Northwestern publishes open AI that spots COVID-19 in chest X-rays

Researchers at Northwestern University have trained an artificial intelligence algorithm to automatically detect the signs of COVID-19 on a basic X-ray of the lungs, and it’s capable of outperforming a team of specialized readers.

The developers said the AI could be used to rapidly screen patients upon admission to a hospital, especially for reasons unrelated to coronavirus symptoms, and trigger protocols to help protect healthcare workers.

“It could take hours or days to receive results from a COVID-19 test,” said Ramsey Wehbe, a cardiologist and postdoctoral fellow in AI at the Northwestern Medicine Bluhm Cardiovascular Institute. “AI doesn’t confirm whether or not someone has the virus.
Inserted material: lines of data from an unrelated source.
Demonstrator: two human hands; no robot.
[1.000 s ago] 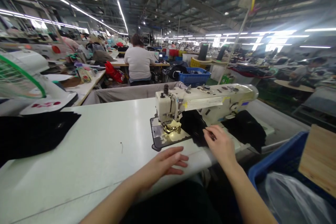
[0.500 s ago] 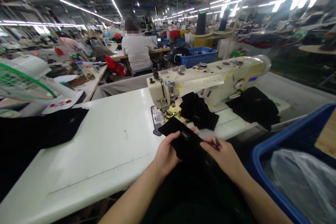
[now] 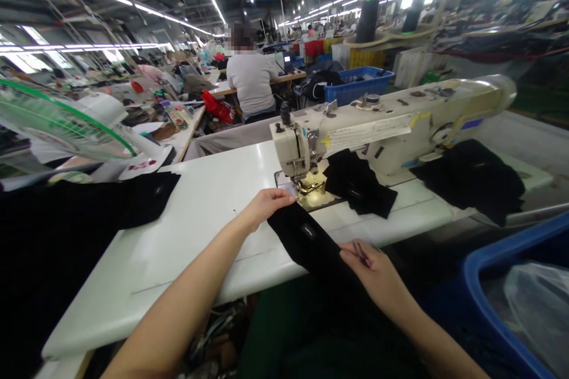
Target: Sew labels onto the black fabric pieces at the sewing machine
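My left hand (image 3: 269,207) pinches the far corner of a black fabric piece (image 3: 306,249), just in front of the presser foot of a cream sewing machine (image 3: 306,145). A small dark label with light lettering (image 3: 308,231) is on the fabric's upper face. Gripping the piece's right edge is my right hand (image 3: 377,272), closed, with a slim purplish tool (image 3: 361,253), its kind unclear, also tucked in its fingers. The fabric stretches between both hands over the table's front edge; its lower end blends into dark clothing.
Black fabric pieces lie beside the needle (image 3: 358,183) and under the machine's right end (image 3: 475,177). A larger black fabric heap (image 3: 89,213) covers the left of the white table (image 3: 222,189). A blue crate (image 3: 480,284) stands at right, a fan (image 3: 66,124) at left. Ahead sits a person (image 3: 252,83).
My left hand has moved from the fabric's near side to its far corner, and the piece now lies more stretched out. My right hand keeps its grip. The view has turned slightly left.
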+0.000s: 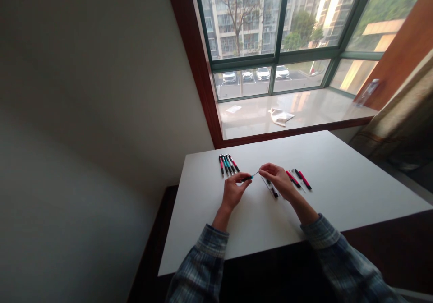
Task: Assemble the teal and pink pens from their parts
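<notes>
Left hand (234, 189), fingers gripping black-and-teal pen barrel (247, 178); right hand (279, 180), fingers pinching thin grey rod (256, 173) near barrel's teal end. Red-black and teal-black pens (225, 164) on white tabletop (264, 231).

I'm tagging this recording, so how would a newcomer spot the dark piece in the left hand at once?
Below the window stands a white table. Over it, the left hand pinches a short dark piece with a teal end. Unlike the pens lying in a row beyond, it is held, with a thin rod running to the right hand.
</notes>
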`<state>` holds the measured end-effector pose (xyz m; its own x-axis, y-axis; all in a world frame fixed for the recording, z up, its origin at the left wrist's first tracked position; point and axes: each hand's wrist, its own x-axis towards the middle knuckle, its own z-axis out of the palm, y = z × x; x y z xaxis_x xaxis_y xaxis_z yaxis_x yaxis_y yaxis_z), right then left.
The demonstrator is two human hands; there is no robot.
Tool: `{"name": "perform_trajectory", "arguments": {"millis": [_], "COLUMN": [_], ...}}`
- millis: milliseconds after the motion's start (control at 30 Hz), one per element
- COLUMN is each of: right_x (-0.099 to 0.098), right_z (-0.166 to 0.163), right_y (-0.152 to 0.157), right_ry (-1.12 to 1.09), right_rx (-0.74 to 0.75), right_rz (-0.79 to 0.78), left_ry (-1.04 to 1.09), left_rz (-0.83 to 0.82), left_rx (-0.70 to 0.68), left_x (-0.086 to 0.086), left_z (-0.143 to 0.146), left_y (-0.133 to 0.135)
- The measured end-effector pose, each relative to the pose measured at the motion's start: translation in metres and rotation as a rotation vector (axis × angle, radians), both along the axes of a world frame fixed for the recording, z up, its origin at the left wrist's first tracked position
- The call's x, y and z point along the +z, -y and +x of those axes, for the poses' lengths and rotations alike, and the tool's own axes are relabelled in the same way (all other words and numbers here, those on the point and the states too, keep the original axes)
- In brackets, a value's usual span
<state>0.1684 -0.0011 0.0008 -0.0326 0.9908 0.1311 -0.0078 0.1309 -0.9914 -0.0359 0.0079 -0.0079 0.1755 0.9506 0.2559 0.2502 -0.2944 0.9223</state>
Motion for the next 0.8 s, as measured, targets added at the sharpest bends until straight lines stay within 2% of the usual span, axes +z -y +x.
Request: {"name": "perform_trajectory", "arguments": {"millis": [167, 267, 533, 700, 800], "right_x": [0.000, 0.000, 0.004, 0.006, 0.008], "right_z": [-0.005, -0.009, -0.012, -0.017, -0.020], "right_y": [-0.001, -0.001, 0.000, 0.002, 0.003], "right_ry": [0.212, 0.306, 0.356, 0.388, 0.322], "right_rx": [0.094, 0.093, 0.054, 0.031, -0.017], "right_rz": [0.053, 0.112, 0.209, 0.237, 0.240], "left_ry": [0.008, -0.001, -0.060, -0.040, -0.017], "left_rz": [-0.001, 0.016, 0.074, 0.049, 0.023], "left_rx": [-0.036, -0.049, -0.032, -0.046, -0.055], "left_x": [0.001, 0.003, 0.007, 0.007, 0.007], "left_z": [0.000, 0.000, 0.001, 0.001, 0.001], "left_y": [0.001, 0.003, 0.005, 0.006, 0.006]}}
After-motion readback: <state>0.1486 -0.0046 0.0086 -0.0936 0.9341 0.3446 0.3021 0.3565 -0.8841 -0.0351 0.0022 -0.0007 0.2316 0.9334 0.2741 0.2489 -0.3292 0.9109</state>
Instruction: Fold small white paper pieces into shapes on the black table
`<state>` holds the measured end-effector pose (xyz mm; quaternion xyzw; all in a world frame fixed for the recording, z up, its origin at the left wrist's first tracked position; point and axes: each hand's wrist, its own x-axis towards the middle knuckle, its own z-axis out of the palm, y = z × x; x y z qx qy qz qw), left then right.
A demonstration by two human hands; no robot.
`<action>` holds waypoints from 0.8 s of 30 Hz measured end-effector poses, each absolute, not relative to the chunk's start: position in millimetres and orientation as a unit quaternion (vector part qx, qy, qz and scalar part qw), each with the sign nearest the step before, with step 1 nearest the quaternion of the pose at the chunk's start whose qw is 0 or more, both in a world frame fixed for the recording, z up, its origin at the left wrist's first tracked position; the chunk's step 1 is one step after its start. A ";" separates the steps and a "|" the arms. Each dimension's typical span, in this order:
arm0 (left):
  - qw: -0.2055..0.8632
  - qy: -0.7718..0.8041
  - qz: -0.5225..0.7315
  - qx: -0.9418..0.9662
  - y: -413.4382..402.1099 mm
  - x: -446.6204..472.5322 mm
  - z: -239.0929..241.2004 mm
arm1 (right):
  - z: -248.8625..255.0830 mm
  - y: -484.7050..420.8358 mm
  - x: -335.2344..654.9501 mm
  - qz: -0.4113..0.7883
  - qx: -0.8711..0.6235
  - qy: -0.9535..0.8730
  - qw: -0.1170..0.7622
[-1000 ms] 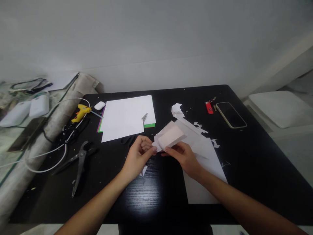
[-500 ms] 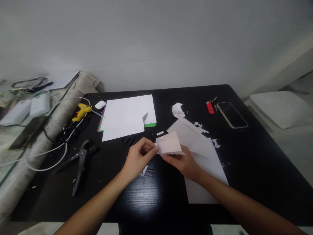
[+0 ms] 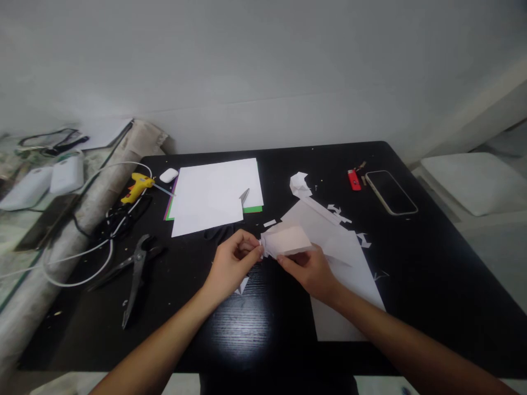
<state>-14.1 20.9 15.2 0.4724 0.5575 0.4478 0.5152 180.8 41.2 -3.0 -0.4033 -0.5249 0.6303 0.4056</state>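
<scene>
Both hands hold a folded white paper piece (image 3: 287,240) just above the black table (image 3: 411,263). My left hand (image 3: 233,263) pinches its crumpled left end with fingers closed. My right hand (image 3: 310,270) grips it from below on the right side. A large cut white sheet (image 3: 346,274) lies under and beyond my right hand. A small paper triangle (image 3: 244,285) rests on the table below my left hand.
A stack of white and coloured paper (image 3: 214,195) lies at the back centre. Black shears (image 3: 135,269), a yellow glue gun (image 3: 138,187) and white cables (image 3: 78,255) lie left. A red lighter (image 3: 354,180) and a phone (image 3: 391,192) sit back right. Paper scraps (image 3: 337,211) are scattered.
The folded paper piece has been turned and lowered between my hands, now lying flatter. A small scrap now lies on the table behind it. Both hands stay in nearly the same place.
</scene>
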 end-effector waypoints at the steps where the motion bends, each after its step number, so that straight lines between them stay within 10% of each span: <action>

But if we can flag a patient with this algorithm, we could speed up triage before the test results come back.”

Called DeepCOVID-XR, the machine learning program was able to spot COVID-19 in X-rays about 10 times faster than thoracic radiologists and 1% to 6% more accurately.

“We are not aiming to replace actual testing,” said Aggelos Katsaggelos, the Joseph Cummings Professor of Electrical and Computer Engineering at Northwestern and senior author of the team’s study published in the journal Radiology. “X-rays are routine, safe and inexpensive. It would take seconds for our system to screen a patient and determine if that patient needs to be isolated.” 

RELATED: Caption Health nets Gates Foundation grant to bring AI guidance to lung ultrasound

Trained and tested on a data set of more than 17,000 X-ray images, the algorithm identified patterns in patients with COVID-19: Instead of a clear scan, their lungs appeared patchy and hazy as air sacs became inflamed and filled with fluid instead of air.

Chest X-rays and AI overlays provided by
DeepCOVID-XR (Northwestern University)
 

These are similar to cases of pneumonia, heart failure or other pulmonary conditions, but the AI was able to tell the difference and spot the contagious disease. Still, there’s a limit to radiologic diagnosis, as not all carriers of COVID-19 may show signs of illness, especially during the early stages of an infection.

“In those cases, the AI system will not flag the patient as positive,” said Wehbe. “But neither would a radiologist.”

RELATED: GE Healthcare's new chest X-ray AI double-checks ventilator tube placement in COVID-19 patients

When put up against five experienced, fellowship-trained radiologists, DeepCOVID-XR was able to process a set of 300 test X-rays in about 18 minutes, compared to about two and a half to three and a half hours. The AI also delivered an accuracy rate of 82%, about on par with the group’s range of 76% to 81%.

Additionally, the researchers have made the algorithm publicly available, allowing others to train it with new data, with the goal of eventually getting the program into the clinic.

“Radiologists are expensive and not always available,” Katsaggelos said. “X-rays are inexpensive and already a common element of routine care. This could potentially save money and time—especially because timing is so critical when working with COVID-19.”